La personne humaine au cœur de la bioéthique

10 décembre 2009

En lançant la réflexion et le débat bioéthique par sa lettre adressée au Conseil d’Etat, le 11 février 2008, le premier ministre, François Fillon soulignait : d’une part, « les découvertes scientifiques et les perfectionnements des techniques posent des questions éthiques et morales » et d’autre part, « cette démarche ne saurait méconnaître les principes juridiques fondateurs qui s’appliquent en la matière. » L’immunologue Jean-Claude Ameisen [1] le souligne : « avec la science existe un risque de réification et de déshumanisation. Car la science fait abstraction de la singularité de la personne. Elle nous traite comme objets alors qu’on vit comme sujets. »

Quels sont donc nos principes juridiques fondateurs ? « Le respect de tout être humain dès le commencement de la vie » précise le Code civil (art. 16) , suite à la première loi de bioéthique de 1994. Le principe fondamental est donc la dignité de toute vie humaine. Ce principe sera confirmé par la Convention d’Oviedo du Conseil de l’Europe en 1997 et par la Charte européenne des droits de l’homme adoptée à Nice en 2000, qui déclare dans son premier article, « la dignité est inviolable » et dans son article 2 que « toute personne a droit à la vie ». Rappelant que « le principe de dignité de la personne humaine paraît être le principe éthique structurant des lois de bioéthique », les citoyens des Etats généraux ont rappelé qu’aucune circonstance ne pouvait contredire ce principe : « la dignité, en effet, ne décline pas avec nos forces. Ni la maladie, ni le handicap n’altèrent notre humanité. [2] »

Sur quoi repose cette dignité ? Faut-il que l’embryon vive depuis un minimum de jours ? Ou alors possède-t-il cette dignité dès le premier instant de la fécondation ? Faut-il qu’il soit animé par une âme ? Et cette âme, à partir de quand est-elle « insufflée » par Dieu ? Préciser le jour et l‘heure de l’apparition de l’âme est impossible. Petit secret de Dieu… Mais, dès le premier instant de la fécondation tout est présent dans cet embryon (appelé zygote), car son ADN est complète, et tout est en germe. C’est déjà un vivant à part entière. Est-il déjà une personne humaine ? Le Conseil consultatif national d’éthique en 1984 avait proposé le concept de « personne humaine potentiel ». Cette définition a été reprise par le Conseil d’Etat pour refuser l’instrumentalisation de l’être humain.
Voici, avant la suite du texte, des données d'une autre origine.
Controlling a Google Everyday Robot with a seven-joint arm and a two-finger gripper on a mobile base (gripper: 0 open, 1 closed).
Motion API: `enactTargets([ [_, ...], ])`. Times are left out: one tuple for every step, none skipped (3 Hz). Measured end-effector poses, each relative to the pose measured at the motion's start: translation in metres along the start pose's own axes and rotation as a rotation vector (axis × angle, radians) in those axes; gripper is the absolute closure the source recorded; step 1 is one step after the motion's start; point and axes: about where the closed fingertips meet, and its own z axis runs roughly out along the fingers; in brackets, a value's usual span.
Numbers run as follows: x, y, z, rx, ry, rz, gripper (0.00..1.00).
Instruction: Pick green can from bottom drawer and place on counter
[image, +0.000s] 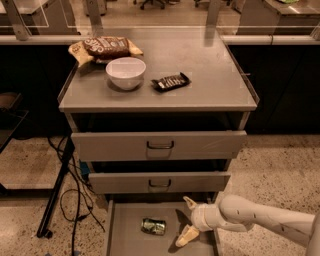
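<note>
The green can (153, 226) lies on its side on the floor of the pulled-out bottom drawer (119, 239), left of centre. My gripper (185, 220) hangs over the drawer's right half, fingers spread open and empty, one fingertip (189, 202) high and the other (182, 239) low. It is a short way to the right of the can and apart from it. The white arm reaches in from the lower right. The counter (210, 80) is the grey cabinet top above.
On the counter stand a white bowl (125, 72), a black snack bar wrapper (171, 81) and a brown snack bag (106, 47). Two upper drawers with loop handles (159, 145) are partly pulled out above the gripper. Cables and a black stand leg (60, 182) lie on the floor at left.
</note>
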Motion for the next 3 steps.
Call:
enactTargets([
  [-0.001, 0.004, 0.004, 0.006, -0.002, 0.000, 0.00],
  [0.009, 0.013, 0.026, -0.009, -0.018, 0.053, 0.00],
  [0.029, 0.018, 0.056, -0.022, -0.032, 0.116, 0.00],
])
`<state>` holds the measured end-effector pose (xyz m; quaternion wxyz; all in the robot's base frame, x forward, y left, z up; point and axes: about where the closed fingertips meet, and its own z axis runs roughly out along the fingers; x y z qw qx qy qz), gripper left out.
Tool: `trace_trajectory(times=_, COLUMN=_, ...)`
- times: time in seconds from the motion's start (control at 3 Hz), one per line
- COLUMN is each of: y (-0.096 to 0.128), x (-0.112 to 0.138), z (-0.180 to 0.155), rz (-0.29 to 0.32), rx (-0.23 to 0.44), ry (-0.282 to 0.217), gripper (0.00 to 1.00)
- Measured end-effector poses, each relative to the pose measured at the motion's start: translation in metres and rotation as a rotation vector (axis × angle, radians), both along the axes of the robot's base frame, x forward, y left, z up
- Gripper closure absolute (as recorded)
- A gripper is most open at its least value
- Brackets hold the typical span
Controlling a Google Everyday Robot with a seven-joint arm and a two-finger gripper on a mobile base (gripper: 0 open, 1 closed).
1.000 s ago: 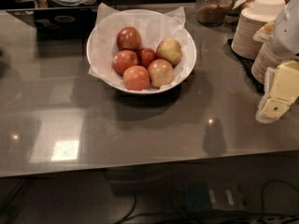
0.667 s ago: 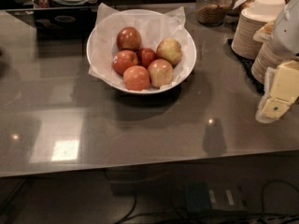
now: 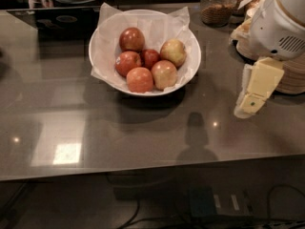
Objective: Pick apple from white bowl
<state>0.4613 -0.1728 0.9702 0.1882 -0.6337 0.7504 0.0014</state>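
The white bowl (image 3: pixel 190 46), wide and lined with crinkled white paper, stands on the dark counter at the back centre. It holds several apples. The apple (image 3: pixel 132 38), large and deep red, lies at the back of the pile. A smaller dark red apple (image 3: pixel 150 57) lies in the middle, with mottled and yellow-green apples around it. My gripper (image 3: pixel 251 99), pale yellow and white, hangs from the white arm at the right edge. It is well to the right of the bowl, a little above the counter and empty.
Stacked pale disposable bowls (image 3: pixel 290 80) stand behind the arm at the right. A glass jar (image 3: pixel 218 6) with brown contents is at the back right. A dark laptop (image 3: pixel 57 20) and a seated person are at the back left. The counter's front edge (image 3: pixel 143 173) runs across the lower frame.
My gripper and arm have moved left, towards the bowl, and more of the white arm shows. The bowl and apples have not moved.
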Motion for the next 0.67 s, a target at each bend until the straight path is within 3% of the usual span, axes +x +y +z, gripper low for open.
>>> trace_trajectory(times=0.67, y=0.079, x=0.034, z=0.010, rz=0.199, rx=0.230, ry=-0.040, gripper=0.00)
Si nous regardons cet embryon dans la lumière de ce à quoi il est destiné, il est bien évidemment déjà une personne humaine. Il est radicalement et substantiellement une personne humaine. Il ne l’est pas en acte, mais en puissance, en devenir. Comme chacun d’entre nous, d’une autre manière, car nous progressons tous, nous devenons tous un peu plus une personne humaine. Même quand nous vieillissons. Certaines capacités peuvent diminuer, mais d’autres peuvent augmenter, se développer, s’intérioriser ou devenir plus belles, plus posées, plus « sages ».
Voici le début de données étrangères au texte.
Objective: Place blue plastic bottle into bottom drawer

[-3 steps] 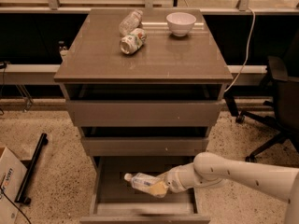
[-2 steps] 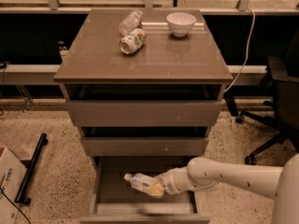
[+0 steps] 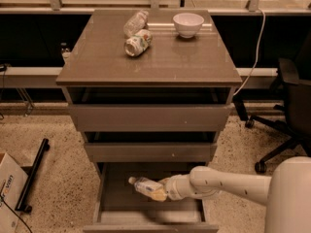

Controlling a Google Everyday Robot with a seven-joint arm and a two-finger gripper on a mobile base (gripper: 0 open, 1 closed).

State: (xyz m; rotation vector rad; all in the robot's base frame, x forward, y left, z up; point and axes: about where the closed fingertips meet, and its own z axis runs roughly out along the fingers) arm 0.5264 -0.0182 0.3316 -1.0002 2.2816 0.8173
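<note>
The bottom drawer (image 3: 112,198) of the grey-brown cabinet stands pulled open at the bottom of the view. The blue plastic bottle (image 3: 145,186), clear with a white cap and pale label, lies tilted inside it, cap pointing left. My gripper (image 3: 161,192) reaches in from the right on the white arm and is shut on the bottle's base end. The bottle is low in the drawer; I cannot tell whether it touches the drawer floor.
On the cabinet top lie a bottle with a green-and-white label (image 3: 137,42), a clear label-less bottle (image 3: 135,22) and a white bowl (image 3: 188,24). A black office chair (image 3: 286,106) stands to the right. A cardboard box (image 3: 8,191) and a black bar (image 3: 33,174) are on the floor at left.
The arm has shifted slightly left inside the drawer with the bottle still held. Little else differs.
</note>
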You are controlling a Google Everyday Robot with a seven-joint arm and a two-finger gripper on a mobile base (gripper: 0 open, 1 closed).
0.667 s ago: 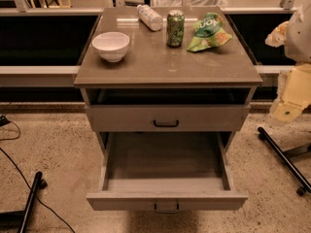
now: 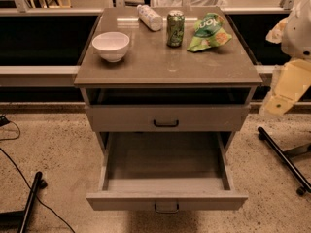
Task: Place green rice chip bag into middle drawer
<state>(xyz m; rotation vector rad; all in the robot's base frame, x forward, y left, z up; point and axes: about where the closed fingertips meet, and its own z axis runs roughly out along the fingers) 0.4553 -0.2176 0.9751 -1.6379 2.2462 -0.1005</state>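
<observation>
The green rice chip bag (image 2: 208, 32) lies on the cabinet top at the back right, next to a green soda can (image 2: 175, 28). The middle drawer (image 2: 166, 201) is pulled out wide below a shut drawer; its inside is bare and a small dark loop handle hangs at its lower edge. My gripper (image 2: 279, 102) is at the right edge of the view, beside the cabinet's right side at about the height of the shut drawer. It is well away from the bag and holds nothing that I can see.
A white bowl (image 2: 111, 45) stands on the cabinet top (image 2: 160, 64) at the left, and a clear plastic bottle (image 2: 149, 17) lies at the back. The shut drawer (image 2: 166, 118) has a black handle. A black stand leg (image 2: 284, 158) lies on the floor at right, and cables at left.
</observation>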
N’y a-t-il pas là un enjeu majeur : redécouvrir la personne humaine présente dès le premier instant de l’existence de l’embryon ? Et défendre sa dignité comme on défendrait celle de tout enfant, de toute personne vivante ? Cette dignité qui se prend et se comprend de ce qu’est profondément une personne, de ce qu’elle a de plus grand en elle : sa capacité d’aimer et d’être aimée, de chercher à comprendre ce qui l’entoure et enfin de rejoindre son Père Créateur dans un acte d’Amour et dans la prière.

Alors, la médecine pourrait reprendre toute sa grandeur, sa dignité, sa finalité : être un art au service de la personne, un art au service de la vie depuis son commencement jusqu’à sa fin sur cette terre.

Fr. Jean de la Croix, f.j

[1Président du comité d’éthique de l’Inserm.